Search code examples
fortranblasopenblas

OpenBLAS slower than intrinsic function dot_product


I need make a dot product in Fortran. I can do with the intrinsic function dot_product from Fortran or use ddot from OpenBLAS. The problem is the ddot is slower. This is my code:

With BLAS:

program VectorBLAS
! time VectorBlas.e = 0.30s
implicit none
double precision, dimension(3)  :: b
double precision                :: result
double precision, external      :: ddot
integer, parameter              :: LargeInt_K = selected_int_kind (18)
integer (kind=LargeInt_K)        :: I

DO I = 1, 10000000
   b(:) = 3
   result = ddot(3, b, 1, b, 1)
END DO
end program VectorBLAS

With dot_product

program VectorModule
! time VectorModule.e = 0.19s
implicit none
double precision, dimension (3)  :: b
double precision                 :: result
integer, parameter              :: LargeInt_K = selected_int_kind (18)
integer (kind=LargeInt_K)        :: I

DO I = 1, 10000000
  b(:) = 3
  result = dot_product(b, b)
END DO
end program VectorModule

The two codes are compiled using:

gfortran file_name.f90 -lblas -o file_name.e

What am I doing wrong? BLAS not have to be faster?


Solution

  • While BLAS, and especially the optimized versions, are generally faster for larger arrays, the built-in functions are faster for smaller sizes.
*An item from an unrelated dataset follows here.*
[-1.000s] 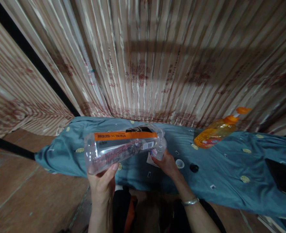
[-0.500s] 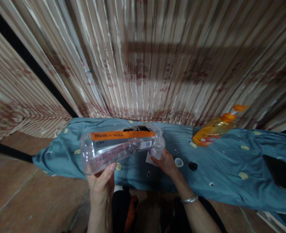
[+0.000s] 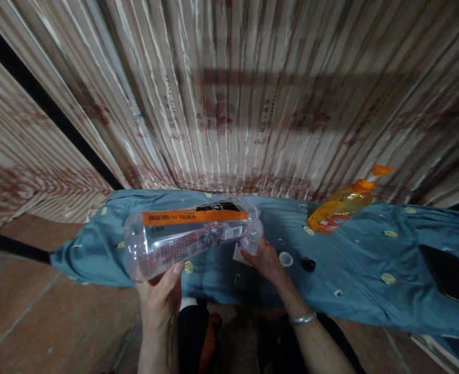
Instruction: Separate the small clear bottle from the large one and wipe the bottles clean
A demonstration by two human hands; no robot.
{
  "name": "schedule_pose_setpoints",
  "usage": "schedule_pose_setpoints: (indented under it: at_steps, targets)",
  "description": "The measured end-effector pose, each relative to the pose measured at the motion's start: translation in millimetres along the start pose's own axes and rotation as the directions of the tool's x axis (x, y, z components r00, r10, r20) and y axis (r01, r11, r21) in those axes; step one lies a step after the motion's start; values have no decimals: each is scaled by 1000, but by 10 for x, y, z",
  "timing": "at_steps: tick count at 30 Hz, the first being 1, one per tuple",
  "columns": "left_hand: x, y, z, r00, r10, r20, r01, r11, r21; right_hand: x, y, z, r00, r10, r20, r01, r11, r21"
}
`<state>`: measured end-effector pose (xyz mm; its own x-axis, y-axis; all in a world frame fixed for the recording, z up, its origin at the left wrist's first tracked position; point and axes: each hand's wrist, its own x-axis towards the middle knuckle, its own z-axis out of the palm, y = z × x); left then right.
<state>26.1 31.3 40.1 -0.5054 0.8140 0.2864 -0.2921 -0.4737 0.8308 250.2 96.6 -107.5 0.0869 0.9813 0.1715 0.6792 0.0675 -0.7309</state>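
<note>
1. While the view has drifted a little over the last second, the bottle [image 3: 190,234] remains tipped on its side, mouth toward a smaller bottle [image 3: 251,242]; both grips unchanged, so the work in hand appears to be holding steady.
2. Left hand [image 3: 161,301]: clamped under the bottle's base end, thumb on its wall.
3. Right hand [image 3: 266,259]: closed round the smaller bottle, at the bottle's mouth.
4. Hands apart, one at each end of the bottle, which is held above the blue-clothed desk [image 3: 369,259].
5. Right of the bottle, on the desk: white cap [image 3: 286,258], black cap [image 3: 308,265], orange pump bottle [image 3: 340,208] farther off.
</note>
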Motion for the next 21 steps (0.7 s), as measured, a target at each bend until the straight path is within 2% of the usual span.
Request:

    This is especially visible from the linked source code of ddot, where additional work is spent on further functionality (e.g., different increments). For small array lengths, the work done here outweighs the performance gain of the optimizations.

    If you make your vectors (much) larger, the optimized version should be faster.

    Here is an example to illustrate this:

    program test
      use, intrinsic :: ISO_Fortran_env, only: REAL64
      implicit none
      integer                   :: t1, t2, rate, ttot1, ttot2, i
      real(REAL64), allocatable :: a(:),b(:),c(:)
      real(REAL64), external    :: ddot
    
      allocate( a(100000), b(100000), c(100000) )
      call system_clock(count_rate=rate)
    
      ttot1 = 0 ; ttot2 = 0
      do i=1,1000
        call random_number(a)
        call random_number(b)
    
        call system_clock(t1)
        c = dot_product(a,b)
        call system_clock(t2)
        ttot1 = ttot1 + t2 - t1
    
        call system_clock(t1)
        c = ddot(100000,a,1,b,1)
        call system_clock(t2)
        ttot2 = ttot2 + t2 - t1
      enddo
      print *,'dot_product: ', real(ttot1)/real(rate) 
      print *,'BLAS, ddot:  ', real(ttot2)/real(rate) 
    end program
    

    The BLAS routines are quite a bit faster here:

    OMP_NUM_THREADS=1 ./a.out 
     dot_product:   0.145999998    
     BLAS, ddot:    0.100000001